▶ [TASK TO COMPLETE]: When a line of the entries contains "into", please list that line.

▶ [INPUT DATA]:

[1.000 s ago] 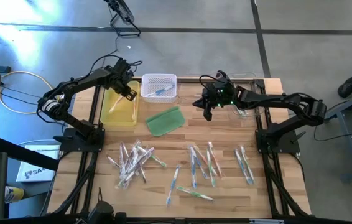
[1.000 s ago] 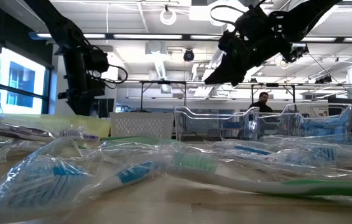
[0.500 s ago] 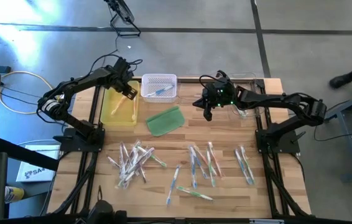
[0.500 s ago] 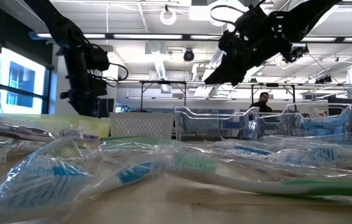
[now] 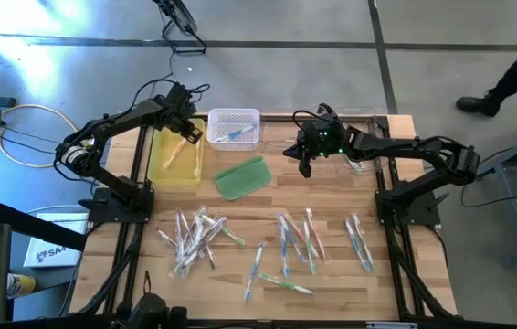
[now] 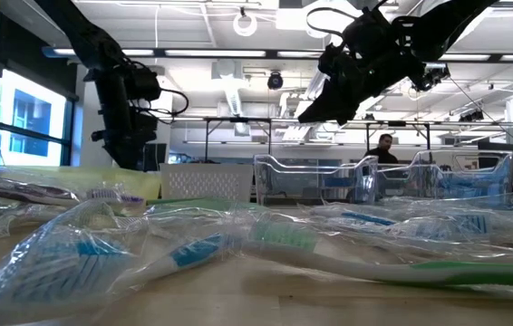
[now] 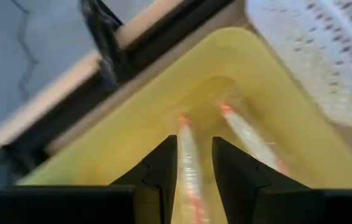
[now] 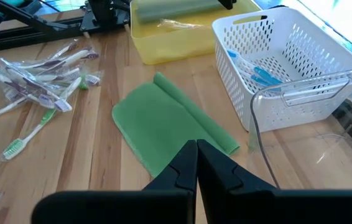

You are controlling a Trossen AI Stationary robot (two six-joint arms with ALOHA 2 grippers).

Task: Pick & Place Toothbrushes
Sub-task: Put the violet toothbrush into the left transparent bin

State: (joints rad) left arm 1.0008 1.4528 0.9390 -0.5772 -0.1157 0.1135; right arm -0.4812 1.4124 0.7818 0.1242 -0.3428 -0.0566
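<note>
- Toothbrushes are lying scattered in the high view across the near half of the tabletop, in loose clusters with their long axes running mostly near-to-far, some slanting. The left gripper is hanging over the yellow bin, where an orange-pink toothbrush is lying at a slant, long axis running from the bin's middle toward the far corner under the gripper. A blue toothbrush is resting crosswise in the white basket. The right gripper is waiting above the far edge of the green pad.
- Low view: wrapped toothbrushes are filling the foreground, lying flat, mostly crosswise. Both arms are hanging well clear of them.
- Left wrist view: the left jaws are standing slightly apart, and a wrapped orange-pink toothbrush is showing in the gap; a second one is lying beside it in the bin. Whether the first is free of the fingers I cannot tell. If the wrapper is clinging, lifting away is likely to drag it back out.
- Right wrist view: the right jaws are pressed together, holding nothing, pointing over the green pad; a cluster of toothbrushes is lying beyond it. The slick wrappers overlap, so a grasp there risks lifting two or slipping.
</note>
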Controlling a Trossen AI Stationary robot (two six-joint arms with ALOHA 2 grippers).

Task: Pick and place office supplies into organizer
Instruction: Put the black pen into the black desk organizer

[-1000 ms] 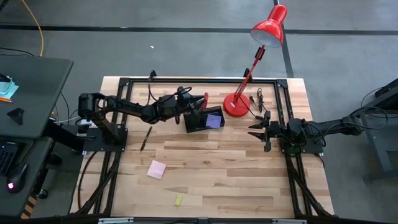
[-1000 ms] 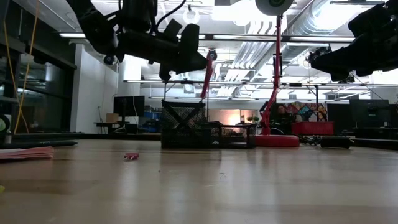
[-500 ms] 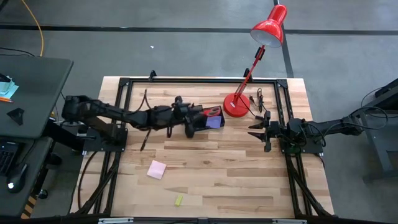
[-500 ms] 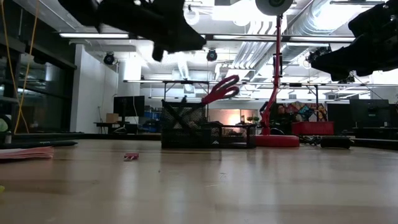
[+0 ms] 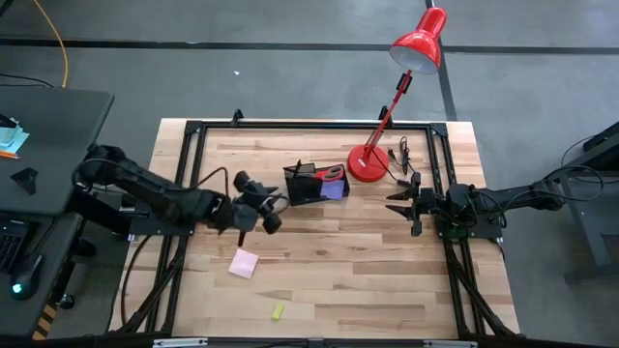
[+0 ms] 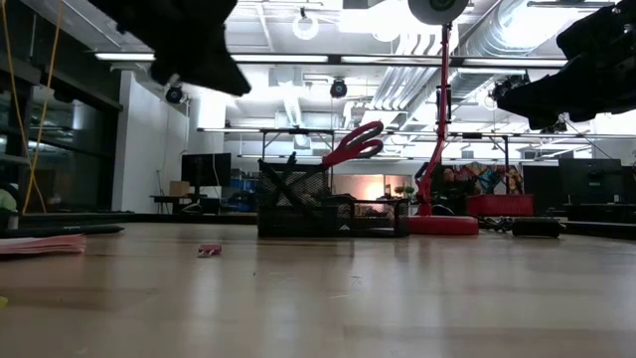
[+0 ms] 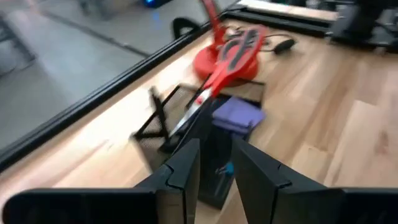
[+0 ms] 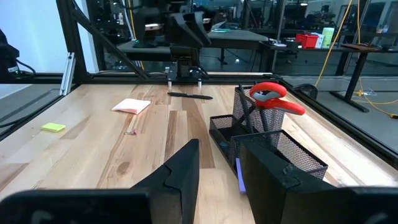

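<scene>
The red-handled scissors (image 5: 329, 174) have just been left standing in the black mesh desk organizer (image 5: 308, 189), handles leaning out over its rim toward the red desk lamp (image 5: 368, 164), and the left claw (image 5: 272, 217), which was over the box a second ago, has been drawn back toward its own side of the wooden surface (image 5: 387, 280). Its fingers are seen close together with only a narrow slit between them, and nothing is held. A purple sticky-note pad (image 5: 333, 189) is already lodged in the organizer, so two supplies are judged stowed. Left on the surface are a pink square sticky-note pad (image 5: 243, 263), a small yellow piece (image 5: 279, 311) near the front edge, and what appears to be a slim black pen (image 8: 189, 96), largely hidden from above beneath the left arm. The right claw (image 5: 400, 203) is parked at the right side, near the lamp's base, fingers slightly apart and empty. Wide bare wood is left in front of the organizer for the next reach; the lamp just beside the box and the black frame rails along the edges are the tight spots.
</scene>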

▶ [YOUR RESPONSE]:
Sub-task: Put the violet toothbrush into the left transparent bin
Task: Pick and place office supplies into organizer
Instruction: Put the black pen into the black desk organizer

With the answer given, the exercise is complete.